Japanese flock to Murakami book with mystery title

Japanese flock to Murakami book with mystery title

TOKYO - The Associated Press

A book store clerk opens a box and puts newly published books of Japanese author Haruki Murakami "Colourless Tsukuru Tazaki and the Year of his Pilgrimage" at the Tsutaya book store in Tokyo on April 11, 2013. The book store starts to sell the books for Murakami fans at midnight. AFP PHOTO

Japanese readers are flocking to buy Haruki Murakami's latest novel, even though almost nothing has been disclosed about the book by one of the nation's most respected and commercially successful writers.
 
The novel that went on sale Friday is the first in three years for the writer frequently mentioned as a Nobel Prize contender.

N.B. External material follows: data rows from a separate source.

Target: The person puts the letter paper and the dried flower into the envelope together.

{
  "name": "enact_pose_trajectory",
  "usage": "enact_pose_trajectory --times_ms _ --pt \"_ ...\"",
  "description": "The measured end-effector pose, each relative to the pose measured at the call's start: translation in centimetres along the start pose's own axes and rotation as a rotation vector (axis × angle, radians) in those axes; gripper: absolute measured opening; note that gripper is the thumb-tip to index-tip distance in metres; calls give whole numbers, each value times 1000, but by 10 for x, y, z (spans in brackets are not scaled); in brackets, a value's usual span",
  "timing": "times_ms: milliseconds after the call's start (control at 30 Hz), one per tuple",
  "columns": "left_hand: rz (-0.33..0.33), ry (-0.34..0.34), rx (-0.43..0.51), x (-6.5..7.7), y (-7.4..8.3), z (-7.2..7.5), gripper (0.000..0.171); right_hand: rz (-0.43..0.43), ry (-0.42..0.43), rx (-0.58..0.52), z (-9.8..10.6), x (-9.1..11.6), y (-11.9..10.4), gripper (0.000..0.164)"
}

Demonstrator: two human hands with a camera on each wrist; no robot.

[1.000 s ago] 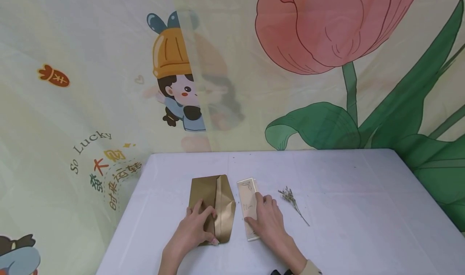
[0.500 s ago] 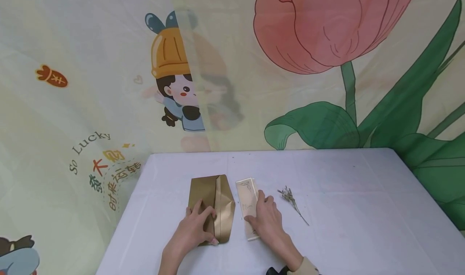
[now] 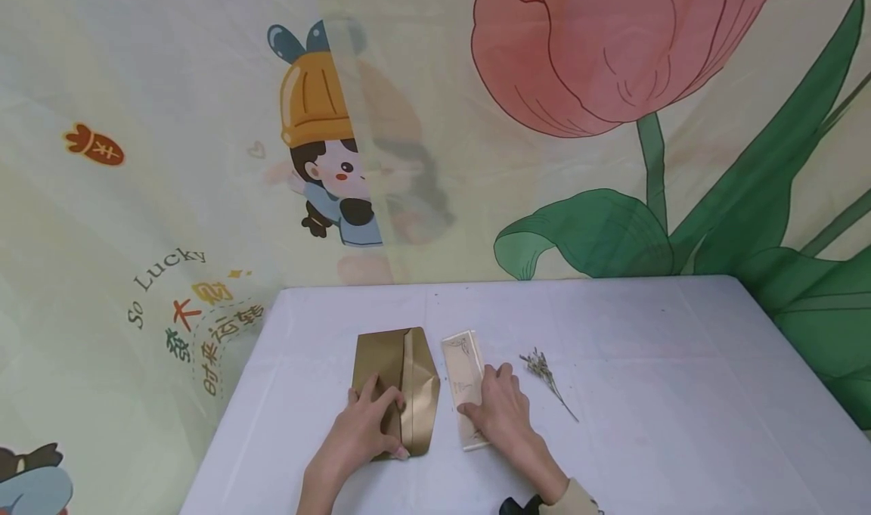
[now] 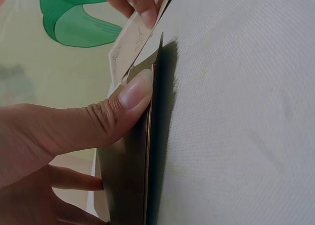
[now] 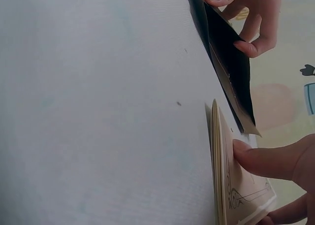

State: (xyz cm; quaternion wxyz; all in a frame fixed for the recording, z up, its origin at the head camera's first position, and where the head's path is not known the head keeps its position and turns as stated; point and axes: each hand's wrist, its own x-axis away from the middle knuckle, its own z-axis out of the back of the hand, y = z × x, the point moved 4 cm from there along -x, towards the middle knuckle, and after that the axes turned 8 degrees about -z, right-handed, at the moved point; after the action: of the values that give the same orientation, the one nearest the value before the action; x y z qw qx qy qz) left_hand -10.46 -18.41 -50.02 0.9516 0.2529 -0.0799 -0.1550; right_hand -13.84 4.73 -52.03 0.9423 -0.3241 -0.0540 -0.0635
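A gold envelope (image 3: pixel 381 349) lies on the table with its pointed flap (image 3: pixel 425 394) spread toward the right. My left hand (image 3: pixel 364 424) holds it, thumb (image 4: pixel 135 89) at the near edge and curved fingers on its upper face. The right wrist view shows a dark gap at the envelope's mouth (image 5: pixel 229 62). Just right of the flap is a narrow cream folded card (image 3: pixel 463 364) with line decoration and several layers at its edge. My right hand (image 3: pixel 503 409) grips this card, thumb (image 5: pixel 266 158) across its face and fingers along the right edge.
A small dried flower sprig (image 3: pixel 547 379) lies right of my right hand. The table has a white cloth (image 3: pixel 667 424). Behind it hangs a printed fabric backdrop (image 3: pixel 442 69). A black object (image 3: pixel 520 506) sits by my right sleeve at the near edge.
My right fingertips have shifted slightly toward me along the card's right edge. The envelope, my left hand and the sprig stay where they were.
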Motion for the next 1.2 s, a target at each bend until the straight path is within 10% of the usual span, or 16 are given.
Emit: enact_pose_trajectory --times_ms 400,1200 --pt "0 1 -1 -1 1 0 62 -4 -33 -30 2 -4 6 78" --pt "11 -5 -1 -1 0 -1 62 -11 -50 -293 15 -4 23 26"
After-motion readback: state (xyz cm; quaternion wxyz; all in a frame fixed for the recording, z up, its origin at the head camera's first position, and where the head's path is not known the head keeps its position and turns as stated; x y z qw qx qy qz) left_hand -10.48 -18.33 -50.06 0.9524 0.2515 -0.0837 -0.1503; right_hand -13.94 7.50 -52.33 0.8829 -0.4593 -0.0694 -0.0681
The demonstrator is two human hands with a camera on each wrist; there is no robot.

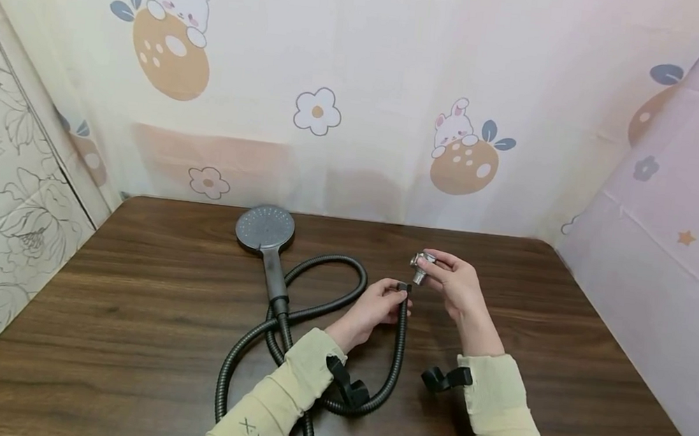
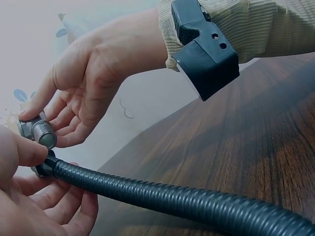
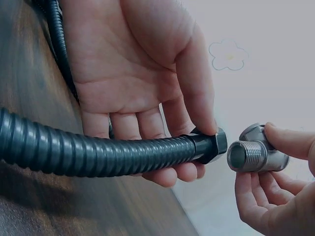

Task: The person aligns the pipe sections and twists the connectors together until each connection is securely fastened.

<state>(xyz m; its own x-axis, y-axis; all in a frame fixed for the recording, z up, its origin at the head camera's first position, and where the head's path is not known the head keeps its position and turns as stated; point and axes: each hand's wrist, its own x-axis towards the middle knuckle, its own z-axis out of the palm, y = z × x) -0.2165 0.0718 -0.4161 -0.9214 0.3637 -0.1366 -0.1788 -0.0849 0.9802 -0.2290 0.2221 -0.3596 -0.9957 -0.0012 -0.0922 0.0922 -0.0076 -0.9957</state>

It's available only in Japanese for now.
 
Publisher Bungeishunju said first printing totals half a million copies for "Colorless Tsukuru Tazaki and the Year of His Pilgrimage." The original title reads just as mysteriously.
 
"We did not want to give any preconceptions to the reader," said Tomoya Tanimura of Bungeishunju, which has set up a special online site that has little more than the title and that Murakami is the author.
 
The secrecy seemed to matter little to his fans.
 
"I want to savor reading this book. I love the language of Haruki Murakami, his special sense of Japanese. I am so excited," said Yu Wada, a Tokyo translator and among the 20,000 people who ordered the book in advance through online retailer Amazon.
 
The orders at Amazon are outpacing Murakami's last "1Q84," a three-part Orwellian novel, which was also a hit, according to Bungeishunju.
 
Wada has only read the first few pages but is satisfied. It is dark, she says, and it starts out with a character who looks back on his younger days, when he "lived thinking about practically nothing else than dying."
 
Murakami's internationally known works include "Norwegian Wood" and "The Wind-Up Bird Chronicle." An accomplished translator of American literature, Murakami counts among his influences F. Scott Fitzgerald and Raymond Chandler. He taught at Princeton University in the early 1990s.
 
Murakami is a prolific non-fiction writer as well, and documented the victims of a cult's sarin-gas attack on Tokyo's subway in 1995.
 
Murakami has also become an aggressive critic of Japan's pro-nuclear policies since the 2011 Fukushima disaster.
 
"Norwegian Wood," was made into a 2010 movie, directed by Tran Anh Hung, a poetic coming-of-age love story exploring the themes of sanity and suicide in the backdrop of the late 1960s.
 
Murakami's reticence and reclusiveness have enhanced his glamour. And, true to form, Murakami has revealed little about his latest book, except for a brief statement.
 
"I started out writing a short story, but as I was working on it, it got longer naturally. I've rarely experienced this - maybe not since 'Norwegian Wood,'" he said.